• _WHAT THE EXERCISE ASKS_
The whole listing, except its pictures, is to be repeated exactly.

Top of INFORMATION PROVIDED

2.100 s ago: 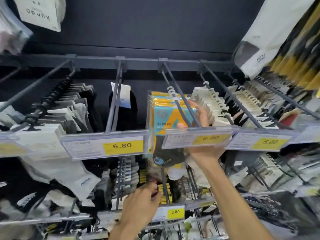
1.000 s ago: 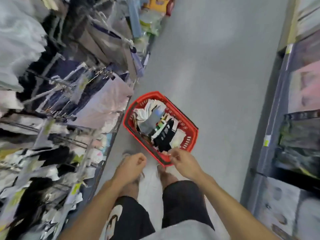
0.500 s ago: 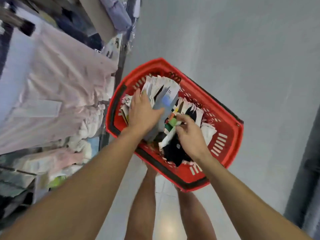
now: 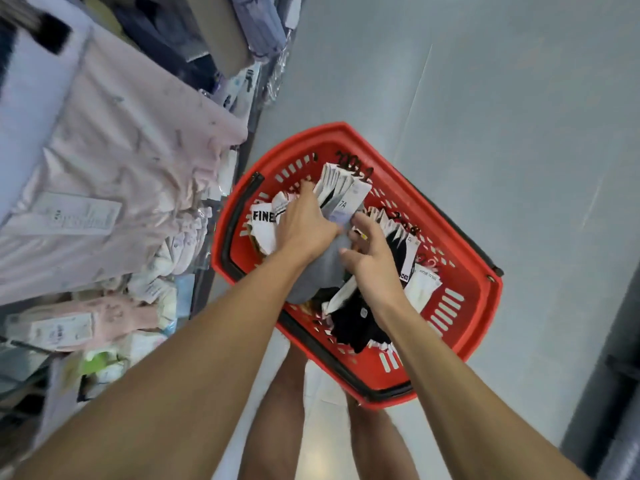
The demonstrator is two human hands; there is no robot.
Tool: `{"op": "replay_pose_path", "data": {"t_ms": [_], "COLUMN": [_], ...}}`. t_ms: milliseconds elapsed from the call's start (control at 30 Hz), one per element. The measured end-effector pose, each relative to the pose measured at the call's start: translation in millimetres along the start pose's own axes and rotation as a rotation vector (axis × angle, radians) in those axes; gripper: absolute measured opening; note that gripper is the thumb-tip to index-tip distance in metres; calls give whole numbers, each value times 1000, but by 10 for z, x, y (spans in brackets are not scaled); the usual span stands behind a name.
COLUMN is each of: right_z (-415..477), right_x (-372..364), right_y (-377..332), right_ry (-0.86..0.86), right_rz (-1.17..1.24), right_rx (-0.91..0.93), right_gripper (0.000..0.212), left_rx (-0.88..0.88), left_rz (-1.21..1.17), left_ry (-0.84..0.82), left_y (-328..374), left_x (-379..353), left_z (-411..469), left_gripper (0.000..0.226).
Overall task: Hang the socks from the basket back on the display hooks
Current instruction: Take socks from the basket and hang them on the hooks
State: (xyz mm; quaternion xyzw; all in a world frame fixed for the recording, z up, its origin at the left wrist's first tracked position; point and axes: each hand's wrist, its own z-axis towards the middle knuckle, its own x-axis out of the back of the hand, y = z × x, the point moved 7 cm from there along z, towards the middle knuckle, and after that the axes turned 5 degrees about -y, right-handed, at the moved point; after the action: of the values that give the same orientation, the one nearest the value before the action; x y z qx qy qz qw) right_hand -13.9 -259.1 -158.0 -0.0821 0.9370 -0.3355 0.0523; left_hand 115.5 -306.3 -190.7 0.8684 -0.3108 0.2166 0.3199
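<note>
Right now both of my hands are down in the basket (image 4: 479, 306). My left hand (image 4: 304, 226) is clamped on the grey socks (image 4: 325, 268), with my fingers curled round the bundle just below its white cards (image 4: 341, 192), which fan out past my fingertips toward the far rim. One card reads "7A". The grey toes trail back under my wrist toward the near rim.

My right hand (image 4: 374, 265) is just beside the left, with its fingers spread and bent over the pile. The thumb touches the grey socks and the fingertips reach in among more cards. I cannot tell whether it pinches anything, as the fingertips are lost in the clutter.

Under and behind that hand lie the black socks (image 4: 356, 323), reaching toward the near rim. White socks (image 4: 265, 223) printed "FINE" sit just left of my left hand, against the basket's left wall.

The basket is red with black handles folded down along its rim. It stands on a pale grey floor (image 4: 485, 133), with its near end over my bare legs (image 4: 277, 427). Close on the left, pink clothes (image 4: 121, 161) and packed pale goods hang from a rack. A dark fixture (image 4: 616, 341) runs down the right edge, well apart from the basket.
</note>
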Motion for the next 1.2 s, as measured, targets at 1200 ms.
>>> {"op": "replay_pose_path", "data": {"t_ms": [1200], "right_z": [-8000], "right_x": [-3655], "right_y": [-730], "right_ry": [-1185], "right_rz": [-422], "right_rx": [778], "right_gripper": [22], "left_rx": [-367], "left_rz": [-1691], "left_ry": [843], "left_y": [-2066], "left_x": [2186], "left_z": [-9298], "left_gripper": [55]}}
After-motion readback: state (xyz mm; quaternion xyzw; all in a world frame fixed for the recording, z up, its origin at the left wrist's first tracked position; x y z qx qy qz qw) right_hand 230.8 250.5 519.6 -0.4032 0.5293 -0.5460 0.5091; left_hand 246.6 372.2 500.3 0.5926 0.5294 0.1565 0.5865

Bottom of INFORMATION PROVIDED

• _RESULT OF THE TASK_
2.100 s ago: 
1.000 s ago: 
0.500 s ago: 
now: 
The demonstrator is two human hands; there is no robot.
Tool: `{"op": "replay_pose_path", "data": {"t_ms": [_], "COLUMN": [_], ...}}`. t_ms: milliseconds elapsed from the call's start (control at 30 Hz), one per element. The measured end-effector pose, each relative to the pose measured at the call's start: translation in millimetres along the start pose's own axes and rotation as a rotation vector (axis × angle, radians) in those axes; gripper: absolute measured opening; note that gripper is the thumb-tip to index-tip distance in metres; calls give whole numbers, each value times 1000, but by 10 for z, x, y (spans in brackets are not scaled); the usual span stands behind a name.
COLUMN is each of: right_z (-415..477), right_x (-372..364), right_y (-377..332), right_ry (-0.86..0.86), right_rz (-1.17..1.24), right_rx (-0.91..0.93), right_gripper (0.000..0.212), left_rx (-0.88..0.88), left_rz (-1.21..1.17), left_ry (-0.84..0.82), left_y (-328..374), left_x (-379..353), left_z (-411..469), left_gripper (0.000..0.226).
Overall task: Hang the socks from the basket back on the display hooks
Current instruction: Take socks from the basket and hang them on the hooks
State: (xyz mm; quaternion xyzw; all in a world frame fixed for the recording, z up, its origin at the left wrist's first tracked position; point and axes: each hand's wrist, its own z-axis towards the middle knuckle, its own x-axis out of the back of the hand, y = z × x, the point moved 7 cm from there along z, towards the middle knuckle, and after that the axes turned 5 degrees about -y, right-handed, at the moved point; after the action: of the values that give the same orientation, the one nearest the value before the action; x y z qx qy qz qw) right_hand -13.9 -259.1 -158.0 -0.0821 0.9370 -0.3355 0.0523; left_hand 115.5 -306.3 -190.7 0.8684 -0.3108 0.2166 0.3199
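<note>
Right now both of my hands are down in the basket (image 4: 479, 306). My left hand (image 4: 304, 226) is clamped on the grey socks (image 4: 325, 268), with my fingers curled round the bundle just below its white cards (image 4: 341, 192), which fan out past my fingertips toward the far rim. One card reads "7A". The grey toes trail back under my wrist toward the near rim.

My right hand (image 4: 374, 265) is just beside the left, with its fingers spread and bent over the pile. The thumb touches the grey socks and the fingertips reach in among more cards. I cannot tell whether it pinches anything, as the fingertips are lost in the clutter.

Under and behind that hand lie the black socks (image 4: 356, 323), reaching toward the near rim. White socks (image 4: 265, 223) printed "FINE" sit just left of my left hand, against the basket's left wall.

The basket is red with black handles folded down along its rim. It stands on a pale grey floor (image 4: 485, 133), with its near end over my bare legs (image 4: 277, 427). Close on the left, pink clothes (image 4: 121, 161) and packed pale goods hang from a rack. A dark fixture (image 4: 616, 341) runs down the right edge, well apart from the basket.
</note>
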Motion for the next 1.2 s, as measured, targets at 1200 ms.
>>> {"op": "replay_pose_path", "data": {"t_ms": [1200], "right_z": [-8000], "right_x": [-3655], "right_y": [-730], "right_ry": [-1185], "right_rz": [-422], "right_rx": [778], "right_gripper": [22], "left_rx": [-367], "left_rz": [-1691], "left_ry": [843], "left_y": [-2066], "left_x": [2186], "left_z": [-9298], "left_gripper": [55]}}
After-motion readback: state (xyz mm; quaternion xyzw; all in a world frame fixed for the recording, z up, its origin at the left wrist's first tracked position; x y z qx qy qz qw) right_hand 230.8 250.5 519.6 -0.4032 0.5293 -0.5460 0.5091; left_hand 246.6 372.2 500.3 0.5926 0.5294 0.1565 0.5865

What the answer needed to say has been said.